Dreaming in Mono
- Agency: Perfect Fools Fredrik Heghammar, managing director Tony Högqvist, founding partner, Global Creative
- Client: McDonald's Shaun Russell, Senior Marketing Director Nordic
- Language: English, Danish, Norwegian, Swedish
- Running time: 7 episodes x 8 minutes
- Release date(s): January 2010
- Directed by: Jens Jonson
- Music by: Martin Landqvist
- Starring: Bernard Cauchard Jari Hinshelwood Ole Vevle Marie Bergman Andreas Holm-Hansen Linnea Lundmark Marica Rosengarden Alexandra Alegren Felipe Morales McOwan Ferenc Horvath;
- Production company: Happy Fiction
- Produced by: Lukas Wojarski
- Official website: http://www.dreaminginmono.com

= Dreaming in Mono =

McDonald's advertising campaign in the Nordic countries

Dreaming in Mono is a transmedia storytelling branded content initiative from McDonald's and Perfect Fools, produced by Happy Fiction, in the four Nordic countries of Denmark, Finland, Norway and Sweden. The story combines three principle themes: the Nordic passion for winter sports; the prejudices, rivalries and stereotypes of the Nordic nations; the role of McDonald's as the largest host of diverse people and fun experiences in the region.

== Story ==

Dreaming in Mono is a fictional drama revolving around McDonald's customer and former professional alpine skier Alain Duchamp and his archrival Hansi Von Spitzmark. The two rivals regularly competed against each other in the 1970s with fundamentally different styles and philosophies concerning their approach to life and to their sport. In one particular race Alain attempted to race against Hansi by using his revolutionary new monoski. Hansi quickly reported Alain to the relevant ski governing body and Alain was disqualified and never raced again. Hansi, meanwhile, won gold after gold medal and became an international celebrity.

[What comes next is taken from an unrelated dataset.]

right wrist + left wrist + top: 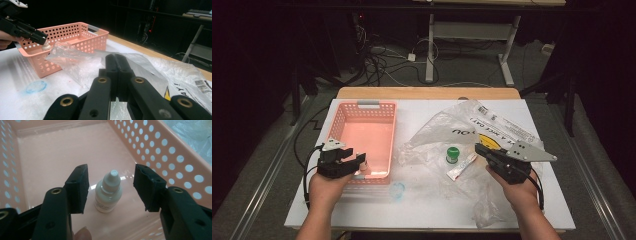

Fast-forward to the present day and Alain is based somewhere remote in the northern borderlands of Sweden, Finland and Norway still unable to come to terms with what happened so long ago. He devises a plan to exact his revenge on Hansi and enlists a disparate group of Nordic characters to help him.

== Content ==

Dreaming in Mono combines a 56-minute-long drama (divided into 7x8 minute episodes) with character interviews by the fictional documentary filmmaker Yasmine, history of monoskiing backstories, character songs and videos, website, character Myspace and Facebook pages, character Twitter feeds. The aim of the initiative was to connect via non-traditional and social media with an audience difficult to reach through conventional marketing tactics and messages.

A number of elements were also designed to enable the audience to interact with the content both live and online including: Hansi 'Two Sides of Me' song remix; iPhone 'random menu generator' application, online 'McDate' tool, polls, competitions, 'Mad Mads' milkshake flashmob live events, Facebook Fan pages and the opportunity to comment or start discussions on both the site and social media pages.

== Branding elements ==
The McDonald's name appears in the introduction title to each episode: "McDonald's Nordic Presents". Much of the story then takes place in and around a McDonald's restaurant in the far north. Familiar products such as Chicken McNuggets, Big Mac, juice, coffee and soda are visible in the restaurant scenes.

== Transmedia activation ==
Dreaming in Mono launched in mid-January 2010 with movie-style trailers and ran until the end of February across TV and cinema media, video sites, social media sites, print media and in McDonald's own restaurants within the Nordic region. The 7 episodes were released weekly both online on Vimeo, YouTube and MSN Video and broadcast with exclusive TV station partners either as part of the station's program schedule (Sub Finland) or as full 8 minute commercial 'powerbreaks' (TV3 Puls Denmark, Viasat 4 Norway, TV6 Sweden). Both the character interviews and character webpages were released online in advance of and during the episodal broadcast. The timing of the activation was designed to coincide with the build-up to, and closing weekend of, the Vancouver Winter Olympics in which McDonald's was a global sponsor. What makes it stand out from other branded content initiatives is the way in which brand, agency, director and media outlets worked together to extend that story across a variety of platforms, each accentuating the central idea.

== Awards ==
Dreaming in Mono was awarded with a gold medal in Web at the Golden Award of Montreux.
Dreaming in Mono is a Webby Award Honoree in "Integrated Campaigns" and "Websites - Fashion".